= WORK REQUIRED =
Wherever "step" appears in a line of the listing, report that line.

= STORED DATA =
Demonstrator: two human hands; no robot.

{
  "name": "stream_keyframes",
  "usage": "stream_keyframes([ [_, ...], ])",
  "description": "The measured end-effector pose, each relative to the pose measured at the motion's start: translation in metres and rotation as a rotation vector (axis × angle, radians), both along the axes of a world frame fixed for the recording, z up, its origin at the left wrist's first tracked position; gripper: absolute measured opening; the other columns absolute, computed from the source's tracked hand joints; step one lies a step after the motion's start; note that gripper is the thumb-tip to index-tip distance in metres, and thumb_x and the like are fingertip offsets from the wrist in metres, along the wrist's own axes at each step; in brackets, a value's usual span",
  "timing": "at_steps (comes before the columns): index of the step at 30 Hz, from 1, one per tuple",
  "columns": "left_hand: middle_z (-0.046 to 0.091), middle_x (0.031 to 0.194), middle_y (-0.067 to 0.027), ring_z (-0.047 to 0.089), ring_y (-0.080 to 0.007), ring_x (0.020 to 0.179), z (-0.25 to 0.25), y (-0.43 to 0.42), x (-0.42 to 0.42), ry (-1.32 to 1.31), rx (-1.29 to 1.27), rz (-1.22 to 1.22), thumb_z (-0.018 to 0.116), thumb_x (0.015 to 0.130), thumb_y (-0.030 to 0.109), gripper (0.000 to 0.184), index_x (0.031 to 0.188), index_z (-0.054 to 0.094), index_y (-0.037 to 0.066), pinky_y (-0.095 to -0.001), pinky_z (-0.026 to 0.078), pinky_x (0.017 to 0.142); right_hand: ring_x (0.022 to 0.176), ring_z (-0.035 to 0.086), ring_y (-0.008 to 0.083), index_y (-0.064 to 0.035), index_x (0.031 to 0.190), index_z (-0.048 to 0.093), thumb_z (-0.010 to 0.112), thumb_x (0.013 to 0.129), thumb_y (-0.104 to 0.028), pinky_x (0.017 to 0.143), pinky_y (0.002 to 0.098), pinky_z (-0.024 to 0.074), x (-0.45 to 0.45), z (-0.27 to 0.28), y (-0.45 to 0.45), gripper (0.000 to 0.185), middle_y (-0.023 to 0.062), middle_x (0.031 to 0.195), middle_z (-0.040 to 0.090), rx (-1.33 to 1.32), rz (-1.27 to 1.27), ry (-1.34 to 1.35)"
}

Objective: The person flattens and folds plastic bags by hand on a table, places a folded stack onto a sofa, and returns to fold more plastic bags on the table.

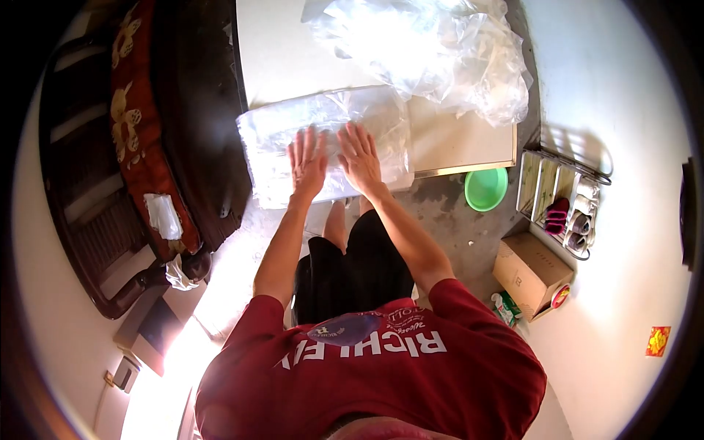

= WRITTEN RESPONSE =
  "description": "The measured end-effector pose, each relative to the pose measured at the motion's start: translation in metres and rotation as a rotation vector (axis × angle, radians), both along the axes of a world frame fixed for the recording, z up, its origin at the left wrist's first tracked position; gripper: absolute measured opening; the other columns absolute, computed from the source's tracked hand joints; step one lies a step after the motion's start; note that gripper is the thumb-tip to index-tip distance in metres, and thumb_x and the like are fingertip offsets from the wrist in metres, along the wrist's own axes at each step; in brackets, a value's usual span",
  "timing": "at_steps (comes before the columns): index of the step at 30 Hz, from 1, one per tuple",

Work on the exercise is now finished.